* **Data below**
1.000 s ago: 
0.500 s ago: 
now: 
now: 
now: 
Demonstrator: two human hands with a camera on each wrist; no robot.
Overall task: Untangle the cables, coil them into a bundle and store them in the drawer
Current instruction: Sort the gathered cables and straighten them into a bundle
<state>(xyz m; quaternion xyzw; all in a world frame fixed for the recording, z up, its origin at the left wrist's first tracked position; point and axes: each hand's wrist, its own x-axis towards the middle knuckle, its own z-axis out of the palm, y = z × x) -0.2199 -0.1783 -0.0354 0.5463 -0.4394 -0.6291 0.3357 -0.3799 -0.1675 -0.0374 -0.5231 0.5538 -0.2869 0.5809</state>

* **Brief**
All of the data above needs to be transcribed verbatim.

* **Expected output**
1.000 s ago: 
0.500 s ago: 
now: 
now: 
now: 
Demonstrator: two human hands with a camera on each wrist; no robot.
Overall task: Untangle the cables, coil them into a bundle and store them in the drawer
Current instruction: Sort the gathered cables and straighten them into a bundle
<state>(xyz m; quaternion xyzw; all in a world frame fixed for the recording, z up, its origin at the left wrist's first tracked position; point and axes: each hand's wrist, its own x-axis towards the middle knuckle, its own z-axis out of the palm, y = z × x) -0.2199 -0.1783 -0.0354 0.5463 -0.4394 -0.6291 0.3357 -0.3799 -0.1675 -0.0374 -0.5231 0.5538 -0.2869 0.5809</state>

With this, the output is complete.